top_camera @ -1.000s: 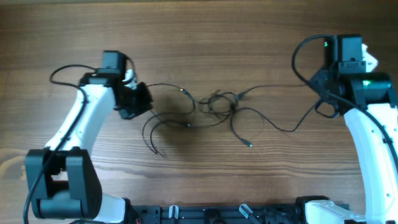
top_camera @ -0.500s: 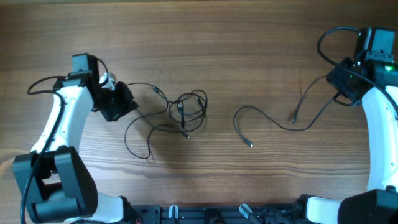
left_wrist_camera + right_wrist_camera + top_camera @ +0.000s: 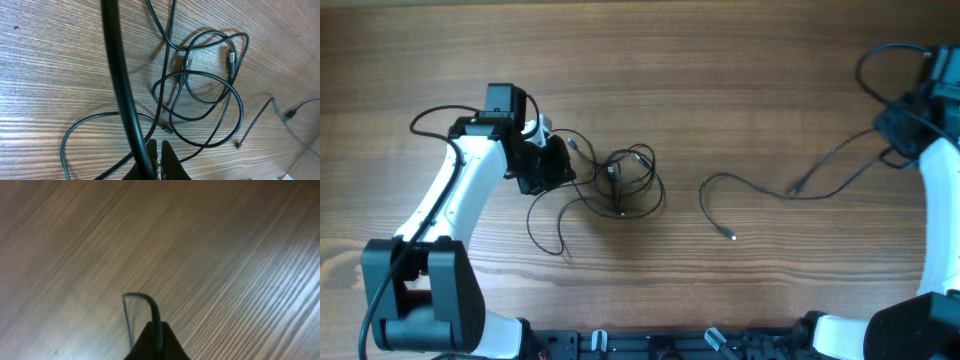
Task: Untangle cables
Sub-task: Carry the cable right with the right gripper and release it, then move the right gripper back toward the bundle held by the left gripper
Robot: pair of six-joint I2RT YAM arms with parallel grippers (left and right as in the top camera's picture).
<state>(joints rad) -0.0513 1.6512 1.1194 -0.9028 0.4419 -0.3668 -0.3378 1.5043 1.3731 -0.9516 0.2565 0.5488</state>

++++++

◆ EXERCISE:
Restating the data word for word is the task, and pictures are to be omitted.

◆ FINISHED TASK:
top_camera @ -1.000s: 
top_camera @ -0.500s: 
left_wrist_camera + right_wrist_camera + top_camera @ +0.000s: 
Task: Untangle cables
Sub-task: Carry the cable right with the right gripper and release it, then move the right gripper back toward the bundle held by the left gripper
Robot: pair of six-joint I2RT YAM arms with parallel grippers (left and right as in the top camera's picture).
<state>(joints rad) -0.0513 1.6512 1.1194 -0.9028 0.4419 -0.3668 -0.3378 1.5043 1.3731 -0.9516 0.2565 0.5488</state>

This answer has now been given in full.